HOW TO GET LOST ON A 10′ WIDE TRAIL AT ARCHES NATIONAL PARK. (Ranger Stiles #5 1975-1986) …by Jim Stiles

Arches National Park is often called a frontcountry park, because many of its most celebrated natural features are within sight of the paved park road. The Arches highway winds its way from Moab Canyon and US 191 to its terminus at the Devils Garden. 

Devil’s Garden Trailhead 1978

As a seasonal ranger, it was always my pleasure to tell the windshield tourists, “Yes it’s true! You can actually drive to the Windows Section of Arches and see FOUR MAJOR ARCHES WITHOUT EVER GETTING OUT OF YOUR CAR!” (I always wanted to please people, even then!)

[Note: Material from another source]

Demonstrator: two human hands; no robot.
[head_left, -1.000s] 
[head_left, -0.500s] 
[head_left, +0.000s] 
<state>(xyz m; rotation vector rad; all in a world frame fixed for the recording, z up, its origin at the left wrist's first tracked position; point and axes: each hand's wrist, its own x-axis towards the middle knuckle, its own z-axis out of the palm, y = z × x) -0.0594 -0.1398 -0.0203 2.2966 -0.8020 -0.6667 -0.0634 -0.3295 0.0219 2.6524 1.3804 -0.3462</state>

While my tone might have sounded a tad sarcastic from time to time, I came to believe that the safest place these windshield tourists could be was securely ensconced inside their portable homes on wheels. And honestly, they were delighted to know they could “do” Arches without ever shutting off the AC. 

They were happy; I was relieved. And proud. After all, I was fulfilling the dual mandate of the National Park Service–I was protecting the park’s resources from human intrusions and I was providing for their enjoyment of the park by keeping them happily in their vehicles. My relationship with tourists in that respect was symbiotic.

It didn’t occur to me back then that someday bright young enviropreneurs would invent ways to lead helpless, inept tourists who couldn’t find their way out of a shower enclosure into the once remote backcountry of national parks on a daily basis and at price sure to make any capitalist smile. Nor did it occur to me in 1979 that there would be such a thing as social media, or facebook, or even smart phones. Or that the same helpless humans who once at least had the good sense to stay on the trails would now think of themselves as “adventurers.” Or that they’d risk life and limb for a selfie.

But thirty-five years ago, before Greens were spelled Green$, tourists who found their way into the backcountry either got there because they wanted to be there and had the skills to survive and flourish or…they got lost there on their way to the toilet. It was my job, from time to time, to find them.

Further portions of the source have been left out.